To do: Please copy the data exactly as it stands, minus the images.

━━ Given data ━━

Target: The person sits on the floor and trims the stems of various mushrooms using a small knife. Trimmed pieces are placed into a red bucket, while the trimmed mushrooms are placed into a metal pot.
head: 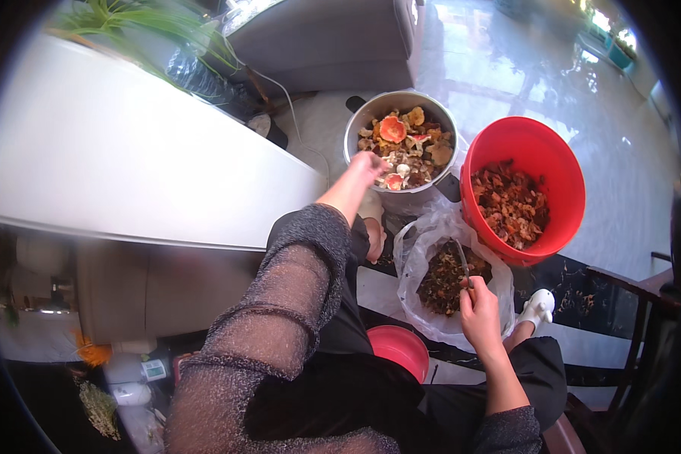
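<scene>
My left hand (369, 165) is at the near left rim of a metal pot (349, 136) with black handles, over the mushrooms (392, 129) inside, some with red caps. It is blurred, and whether its fingers grip a piece is not clear. In my right hand (480, 312) is a small knife (463, 261), its blade pointing away from me over an open clear plastic bag (410, 267) of dark scraps (440, 284). Beside the pot and the bag, a red bucket (564, 170) holds many brownish mushroom pieces (511, 207).
A white tabletop (147, 153) reaches in from the left. Behind it are a grey sofa (329, 45) and a long-leaved plant (142, 28). A red basin (400, 349) lies near my legs. A dark wooden chair (630, 284) stands at the right.
</scene>
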The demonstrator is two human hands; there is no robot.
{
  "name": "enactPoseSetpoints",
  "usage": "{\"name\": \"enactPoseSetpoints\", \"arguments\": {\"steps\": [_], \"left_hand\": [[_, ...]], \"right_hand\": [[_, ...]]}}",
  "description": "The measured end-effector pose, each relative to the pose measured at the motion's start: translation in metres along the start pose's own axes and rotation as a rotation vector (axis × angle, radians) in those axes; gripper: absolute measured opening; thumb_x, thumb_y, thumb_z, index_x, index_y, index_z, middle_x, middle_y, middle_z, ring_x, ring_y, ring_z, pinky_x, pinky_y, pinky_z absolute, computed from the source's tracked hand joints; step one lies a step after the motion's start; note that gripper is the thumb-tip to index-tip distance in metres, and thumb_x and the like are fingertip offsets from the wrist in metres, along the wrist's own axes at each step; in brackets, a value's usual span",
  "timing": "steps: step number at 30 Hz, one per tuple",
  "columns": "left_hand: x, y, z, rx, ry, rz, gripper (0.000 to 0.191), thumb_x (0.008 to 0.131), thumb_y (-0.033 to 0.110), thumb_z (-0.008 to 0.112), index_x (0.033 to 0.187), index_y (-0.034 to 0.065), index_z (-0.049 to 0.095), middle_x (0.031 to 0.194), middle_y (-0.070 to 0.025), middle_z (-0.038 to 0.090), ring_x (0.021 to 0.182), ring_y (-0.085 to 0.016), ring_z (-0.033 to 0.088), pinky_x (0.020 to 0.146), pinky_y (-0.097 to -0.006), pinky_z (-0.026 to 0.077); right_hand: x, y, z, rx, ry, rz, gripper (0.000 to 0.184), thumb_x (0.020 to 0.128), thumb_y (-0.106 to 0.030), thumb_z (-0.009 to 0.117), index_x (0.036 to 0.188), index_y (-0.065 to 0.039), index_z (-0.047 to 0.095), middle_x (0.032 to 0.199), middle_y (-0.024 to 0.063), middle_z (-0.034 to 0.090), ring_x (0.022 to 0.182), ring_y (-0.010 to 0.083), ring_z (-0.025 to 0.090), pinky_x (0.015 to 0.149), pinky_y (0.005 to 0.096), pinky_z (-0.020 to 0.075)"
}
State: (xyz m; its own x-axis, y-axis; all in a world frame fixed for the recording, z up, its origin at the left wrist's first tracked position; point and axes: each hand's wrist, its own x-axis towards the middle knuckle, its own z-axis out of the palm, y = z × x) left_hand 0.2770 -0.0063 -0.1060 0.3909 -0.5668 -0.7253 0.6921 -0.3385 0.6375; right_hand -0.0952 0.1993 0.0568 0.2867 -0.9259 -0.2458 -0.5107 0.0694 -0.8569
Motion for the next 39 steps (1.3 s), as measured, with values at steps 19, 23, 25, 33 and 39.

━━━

Your solution:
Target: The person sits on the floor and trims the stems of various mushrooms using a small knife. Trimmed pieces are placed into a red bucket, while the trimmed mushrooms are placed into a metal pot.
head: 
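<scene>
My left hand (369, 165) is at the near left rim of a metal pot (349, 136) with black handles, over the mushrooms (392, 129) inside, some with red caps. It is blurred, and whether its fingers grip a piece is not clear. In my right hand (480, 312) is a small knife (463, 261), its blade pointing away from me over an open clear plastic bag (410, 267) of dark scraps (440, 284). Beside the pot and the bag, a red bucket (564, 170) holds many brownish mushroom pieces (511, 207).
A white tabletop (147, 153) reaches in from the left. Behind it are a grey sofa (329, 45) and a long-leaved plant (142, 28). A red basin (400, 349) lies near my legs. A dark wooden chair (630, 284) stands at the right.
</scene>
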The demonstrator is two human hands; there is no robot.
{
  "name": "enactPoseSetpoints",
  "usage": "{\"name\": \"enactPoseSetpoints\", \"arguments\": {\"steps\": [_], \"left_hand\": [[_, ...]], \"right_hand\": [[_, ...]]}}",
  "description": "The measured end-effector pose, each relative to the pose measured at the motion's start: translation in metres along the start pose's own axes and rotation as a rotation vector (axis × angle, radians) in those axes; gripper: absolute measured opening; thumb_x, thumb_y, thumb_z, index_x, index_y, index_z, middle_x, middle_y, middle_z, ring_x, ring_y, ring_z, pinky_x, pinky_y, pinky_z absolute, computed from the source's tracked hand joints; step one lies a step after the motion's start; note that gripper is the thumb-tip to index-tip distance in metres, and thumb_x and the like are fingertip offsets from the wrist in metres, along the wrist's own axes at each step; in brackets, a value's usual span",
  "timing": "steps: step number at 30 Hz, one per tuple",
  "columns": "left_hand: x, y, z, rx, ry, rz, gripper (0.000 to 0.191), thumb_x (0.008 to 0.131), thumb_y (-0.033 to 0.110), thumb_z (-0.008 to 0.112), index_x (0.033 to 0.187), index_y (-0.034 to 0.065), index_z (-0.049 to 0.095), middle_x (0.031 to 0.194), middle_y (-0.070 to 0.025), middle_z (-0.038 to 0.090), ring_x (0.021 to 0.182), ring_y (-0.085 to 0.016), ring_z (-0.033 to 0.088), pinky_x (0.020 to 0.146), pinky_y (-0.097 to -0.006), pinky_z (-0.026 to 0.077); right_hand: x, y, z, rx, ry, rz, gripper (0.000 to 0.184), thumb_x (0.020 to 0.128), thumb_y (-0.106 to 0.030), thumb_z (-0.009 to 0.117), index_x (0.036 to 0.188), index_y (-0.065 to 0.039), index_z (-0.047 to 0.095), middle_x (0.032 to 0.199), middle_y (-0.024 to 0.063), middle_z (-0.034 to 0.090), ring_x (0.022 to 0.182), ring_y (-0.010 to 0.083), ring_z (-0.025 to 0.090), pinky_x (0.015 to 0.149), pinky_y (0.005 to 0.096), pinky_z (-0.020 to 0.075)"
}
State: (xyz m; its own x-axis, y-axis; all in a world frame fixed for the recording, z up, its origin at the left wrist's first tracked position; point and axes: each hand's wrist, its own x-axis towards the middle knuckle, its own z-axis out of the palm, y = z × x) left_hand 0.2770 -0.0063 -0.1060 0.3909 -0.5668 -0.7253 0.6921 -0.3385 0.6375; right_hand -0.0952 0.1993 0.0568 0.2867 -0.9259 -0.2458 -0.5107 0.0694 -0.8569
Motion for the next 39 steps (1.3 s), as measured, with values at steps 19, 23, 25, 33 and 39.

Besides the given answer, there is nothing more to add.